The warm rose-colored sunrise over the silent Sea of Galilee captivates anyone spirited enough to venture out over the waters before dawn. Last week just before sunrise, I paddled toward the center of the lake from the Duc In Altum shoreline. At this distance, the only sound was water lightly lapping the edge of my SUP, while the breeze gently brushed the hair from my face, inviting me to fully turn my attention toward the dawn. It was impossible for me to take my eyes from the display of everchanging colors as the sun reddened the clouds and grew tall over the Golan Heights. It slowly created a luminous path over the water’s surface that seemed to invite me even further out with the words of Jesus himself, “go into the deep.” (Luke 5:4)
The Sea of Galilee gets deep very quickly. The water is shallow close to the shore, but about 10 yards out, a sharp falloff quickly reaches depths anywhere from 84 to 114 feet. Going out into deep waters can be frightening.
Save me, God,
for the waters have reached my neck.
I have sunk into the mire of the deep,
where there is no foothold.
I have gone down to the watery depths,
the flood overwhelms me. (Psalm 69: 2, 3)
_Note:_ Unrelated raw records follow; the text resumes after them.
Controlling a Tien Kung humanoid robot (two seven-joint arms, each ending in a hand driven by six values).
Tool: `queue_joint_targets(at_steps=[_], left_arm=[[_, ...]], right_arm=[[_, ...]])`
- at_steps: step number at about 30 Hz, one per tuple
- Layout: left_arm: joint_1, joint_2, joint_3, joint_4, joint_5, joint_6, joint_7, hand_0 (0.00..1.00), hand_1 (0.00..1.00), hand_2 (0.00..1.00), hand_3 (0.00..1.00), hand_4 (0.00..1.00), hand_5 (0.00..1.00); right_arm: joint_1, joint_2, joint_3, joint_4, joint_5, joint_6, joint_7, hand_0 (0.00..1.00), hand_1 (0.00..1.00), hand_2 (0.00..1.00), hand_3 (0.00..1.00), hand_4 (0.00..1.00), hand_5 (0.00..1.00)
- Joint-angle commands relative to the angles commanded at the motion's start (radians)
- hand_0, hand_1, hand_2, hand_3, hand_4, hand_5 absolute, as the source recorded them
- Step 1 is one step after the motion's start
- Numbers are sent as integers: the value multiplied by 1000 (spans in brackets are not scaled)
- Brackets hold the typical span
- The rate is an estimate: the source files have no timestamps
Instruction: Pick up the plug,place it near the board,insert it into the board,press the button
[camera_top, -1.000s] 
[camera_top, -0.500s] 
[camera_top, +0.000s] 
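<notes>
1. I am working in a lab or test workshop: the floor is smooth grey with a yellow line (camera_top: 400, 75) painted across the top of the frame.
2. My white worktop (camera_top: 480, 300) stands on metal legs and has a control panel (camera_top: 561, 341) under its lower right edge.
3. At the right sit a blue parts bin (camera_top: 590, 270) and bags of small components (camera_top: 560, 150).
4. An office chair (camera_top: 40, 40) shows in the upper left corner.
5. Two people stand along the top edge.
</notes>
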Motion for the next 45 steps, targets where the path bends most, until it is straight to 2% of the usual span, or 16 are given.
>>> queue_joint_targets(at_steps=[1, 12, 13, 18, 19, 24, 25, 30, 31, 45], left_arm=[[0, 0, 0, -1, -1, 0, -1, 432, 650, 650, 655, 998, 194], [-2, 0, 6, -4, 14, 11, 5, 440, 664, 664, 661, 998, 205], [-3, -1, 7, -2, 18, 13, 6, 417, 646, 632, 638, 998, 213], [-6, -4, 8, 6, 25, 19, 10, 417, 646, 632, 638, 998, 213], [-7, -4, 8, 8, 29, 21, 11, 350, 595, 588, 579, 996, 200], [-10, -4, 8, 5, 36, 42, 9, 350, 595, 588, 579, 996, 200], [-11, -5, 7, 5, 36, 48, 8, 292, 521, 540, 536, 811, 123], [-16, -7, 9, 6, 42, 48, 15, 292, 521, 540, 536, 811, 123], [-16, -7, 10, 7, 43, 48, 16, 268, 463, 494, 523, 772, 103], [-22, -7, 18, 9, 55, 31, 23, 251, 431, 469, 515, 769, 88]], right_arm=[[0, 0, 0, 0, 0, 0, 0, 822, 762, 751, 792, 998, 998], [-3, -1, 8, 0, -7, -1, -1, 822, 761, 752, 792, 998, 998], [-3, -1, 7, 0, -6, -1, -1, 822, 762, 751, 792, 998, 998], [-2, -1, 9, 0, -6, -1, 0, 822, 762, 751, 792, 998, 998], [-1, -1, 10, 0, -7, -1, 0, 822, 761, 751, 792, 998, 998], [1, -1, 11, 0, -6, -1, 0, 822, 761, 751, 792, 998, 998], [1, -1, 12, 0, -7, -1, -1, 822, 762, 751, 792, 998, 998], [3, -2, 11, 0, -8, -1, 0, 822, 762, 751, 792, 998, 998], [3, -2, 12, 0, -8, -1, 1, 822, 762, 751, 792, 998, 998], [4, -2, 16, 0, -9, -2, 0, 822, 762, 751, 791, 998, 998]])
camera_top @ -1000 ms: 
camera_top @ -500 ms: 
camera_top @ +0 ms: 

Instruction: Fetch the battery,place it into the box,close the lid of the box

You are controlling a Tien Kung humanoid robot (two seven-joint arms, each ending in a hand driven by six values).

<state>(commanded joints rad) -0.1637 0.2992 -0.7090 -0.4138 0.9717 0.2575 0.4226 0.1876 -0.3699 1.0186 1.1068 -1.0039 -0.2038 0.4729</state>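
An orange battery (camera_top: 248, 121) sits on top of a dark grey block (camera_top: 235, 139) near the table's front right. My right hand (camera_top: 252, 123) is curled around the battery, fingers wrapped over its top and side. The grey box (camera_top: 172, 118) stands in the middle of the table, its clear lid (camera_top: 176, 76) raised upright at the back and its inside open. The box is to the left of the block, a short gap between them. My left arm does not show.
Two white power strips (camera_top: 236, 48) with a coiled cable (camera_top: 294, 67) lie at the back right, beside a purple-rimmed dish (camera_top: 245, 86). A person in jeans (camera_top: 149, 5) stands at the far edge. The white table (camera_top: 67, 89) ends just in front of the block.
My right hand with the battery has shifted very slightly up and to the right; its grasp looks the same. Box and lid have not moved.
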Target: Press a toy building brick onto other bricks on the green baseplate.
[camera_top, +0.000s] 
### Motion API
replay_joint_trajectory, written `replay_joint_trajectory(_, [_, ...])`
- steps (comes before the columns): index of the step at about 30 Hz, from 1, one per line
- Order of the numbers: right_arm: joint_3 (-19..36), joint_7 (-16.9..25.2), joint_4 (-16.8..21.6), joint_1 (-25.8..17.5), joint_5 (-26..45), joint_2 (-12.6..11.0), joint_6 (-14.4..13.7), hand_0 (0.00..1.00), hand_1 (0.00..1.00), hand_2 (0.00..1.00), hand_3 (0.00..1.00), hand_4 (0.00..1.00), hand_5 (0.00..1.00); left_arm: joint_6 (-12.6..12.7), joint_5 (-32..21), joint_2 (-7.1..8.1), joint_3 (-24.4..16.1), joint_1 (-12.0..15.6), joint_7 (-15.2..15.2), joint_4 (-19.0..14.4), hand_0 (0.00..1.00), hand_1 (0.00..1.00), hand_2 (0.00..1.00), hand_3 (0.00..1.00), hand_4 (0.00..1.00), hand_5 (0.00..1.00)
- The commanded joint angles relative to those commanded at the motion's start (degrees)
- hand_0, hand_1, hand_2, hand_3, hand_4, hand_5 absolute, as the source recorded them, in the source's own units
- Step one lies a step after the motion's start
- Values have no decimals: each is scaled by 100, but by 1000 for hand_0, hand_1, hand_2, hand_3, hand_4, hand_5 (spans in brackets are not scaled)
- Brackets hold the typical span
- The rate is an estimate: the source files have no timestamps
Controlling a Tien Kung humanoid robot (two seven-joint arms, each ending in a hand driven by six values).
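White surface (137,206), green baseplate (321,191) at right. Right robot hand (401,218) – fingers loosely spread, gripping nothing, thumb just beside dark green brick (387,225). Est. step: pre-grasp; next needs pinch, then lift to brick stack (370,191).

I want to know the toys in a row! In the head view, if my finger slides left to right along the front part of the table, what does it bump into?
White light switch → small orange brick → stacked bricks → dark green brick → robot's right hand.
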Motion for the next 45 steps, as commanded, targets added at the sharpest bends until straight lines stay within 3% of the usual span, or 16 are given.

“Go out into the deep,” Jesus said to Peter long ago from his own boat, close to this very shore. He accepted the Lord’s challenge to trust beyond his own experience, fear, and expectations. The catch of fish at the Lord’s word was overwhelmingly abundant. Perhaps Mary Magdalene heard Peter recount this life-changing experience in the port of her own hometown in Magdala, on the very spot where Duc In Altum now stands.
Mary Magdalene probably never expected to hear this same invitation a few years later. “Go,” the risen Jesus told her. “Go to my brothers and tell them ‘I am going to my Father and your Father, to my God and your God.’” (John 20:17) The Lord was inviting her beyond her experience of his terrible death, the fear of losing him, or the expectations of tangibly ‘hanging on’ to his physical body. Jesus demonstrated that love is stronger than death. Calling her by name, he confirmed that his is a personal love.
Mary Magdalene put out into the profound waters of apostleship with the secure conviction of the power of love, conceivably praying with the words of the Song,
Love no flood can quench,
No torrents drown. (Song of Songs, 8:7)
Celebrated as the first evangelist – the apostolorum apostola according to the 9th century Abbot and Archbishop Rabanus Maurus – Mary Magdalene announced to the apostles what they in turn would proclaim to the whole world!
We are all called to be apostles. As we commemorate the feast of Mary Magdalen from the shores of Duc In Altum, let us remember that, “nothing can come between us and the Love of Christ…no power or height or depth.” (Romans 8:38, 39) Let us all confidently go out into the deep!